[Information supplied — start]
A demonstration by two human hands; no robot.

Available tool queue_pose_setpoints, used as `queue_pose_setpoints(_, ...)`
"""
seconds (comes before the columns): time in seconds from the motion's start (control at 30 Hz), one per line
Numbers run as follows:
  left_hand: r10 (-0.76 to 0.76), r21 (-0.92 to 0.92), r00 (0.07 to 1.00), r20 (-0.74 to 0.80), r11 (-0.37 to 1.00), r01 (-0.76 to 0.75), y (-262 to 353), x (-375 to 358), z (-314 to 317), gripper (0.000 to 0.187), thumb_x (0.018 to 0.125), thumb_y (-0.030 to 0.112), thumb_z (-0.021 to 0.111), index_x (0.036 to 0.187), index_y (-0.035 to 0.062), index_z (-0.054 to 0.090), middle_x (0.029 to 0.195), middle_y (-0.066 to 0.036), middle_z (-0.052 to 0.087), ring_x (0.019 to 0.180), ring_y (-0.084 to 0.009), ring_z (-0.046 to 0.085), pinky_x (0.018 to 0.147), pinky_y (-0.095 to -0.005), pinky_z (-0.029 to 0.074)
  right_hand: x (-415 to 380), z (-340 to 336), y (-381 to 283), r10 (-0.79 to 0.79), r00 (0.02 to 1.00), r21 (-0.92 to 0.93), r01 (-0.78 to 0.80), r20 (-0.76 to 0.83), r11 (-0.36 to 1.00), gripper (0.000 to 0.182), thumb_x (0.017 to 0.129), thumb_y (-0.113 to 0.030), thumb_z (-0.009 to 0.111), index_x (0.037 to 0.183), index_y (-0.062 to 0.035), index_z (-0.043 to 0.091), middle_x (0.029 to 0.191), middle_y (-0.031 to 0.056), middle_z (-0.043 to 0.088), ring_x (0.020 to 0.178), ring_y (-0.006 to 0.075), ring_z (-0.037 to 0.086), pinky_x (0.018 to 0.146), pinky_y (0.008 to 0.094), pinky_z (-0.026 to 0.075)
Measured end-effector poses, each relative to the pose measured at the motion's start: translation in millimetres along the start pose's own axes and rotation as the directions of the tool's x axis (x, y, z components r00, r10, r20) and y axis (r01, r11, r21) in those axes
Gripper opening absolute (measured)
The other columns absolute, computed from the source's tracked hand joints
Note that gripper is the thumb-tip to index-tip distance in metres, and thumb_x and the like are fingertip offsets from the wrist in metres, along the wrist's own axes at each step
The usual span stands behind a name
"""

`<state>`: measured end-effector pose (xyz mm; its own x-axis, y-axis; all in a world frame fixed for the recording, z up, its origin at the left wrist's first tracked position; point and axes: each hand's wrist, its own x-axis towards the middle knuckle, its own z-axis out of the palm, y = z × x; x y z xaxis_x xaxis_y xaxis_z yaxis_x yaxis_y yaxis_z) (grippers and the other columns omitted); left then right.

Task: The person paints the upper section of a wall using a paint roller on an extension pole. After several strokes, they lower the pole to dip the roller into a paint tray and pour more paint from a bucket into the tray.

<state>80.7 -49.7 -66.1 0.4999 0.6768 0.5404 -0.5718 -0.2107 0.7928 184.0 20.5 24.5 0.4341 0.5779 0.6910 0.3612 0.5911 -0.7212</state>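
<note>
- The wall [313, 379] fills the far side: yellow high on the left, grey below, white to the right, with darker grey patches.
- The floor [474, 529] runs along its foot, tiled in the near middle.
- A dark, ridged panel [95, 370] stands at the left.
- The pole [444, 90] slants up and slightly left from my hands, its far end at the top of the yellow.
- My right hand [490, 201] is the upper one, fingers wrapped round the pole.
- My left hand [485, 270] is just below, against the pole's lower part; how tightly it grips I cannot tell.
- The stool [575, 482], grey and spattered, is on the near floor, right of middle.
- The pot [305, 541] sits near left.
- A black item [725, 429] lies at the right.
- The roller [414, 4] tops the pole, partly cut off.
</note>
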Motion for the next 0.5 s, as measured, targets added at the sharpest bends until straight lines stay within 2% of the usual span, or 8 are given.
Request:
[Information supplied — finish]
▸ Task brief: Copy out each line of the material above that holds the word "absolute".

▸ Result for this task:
Gripper opening absolute (measured)
The other columns absolute, computed from the source's tracked hand joints

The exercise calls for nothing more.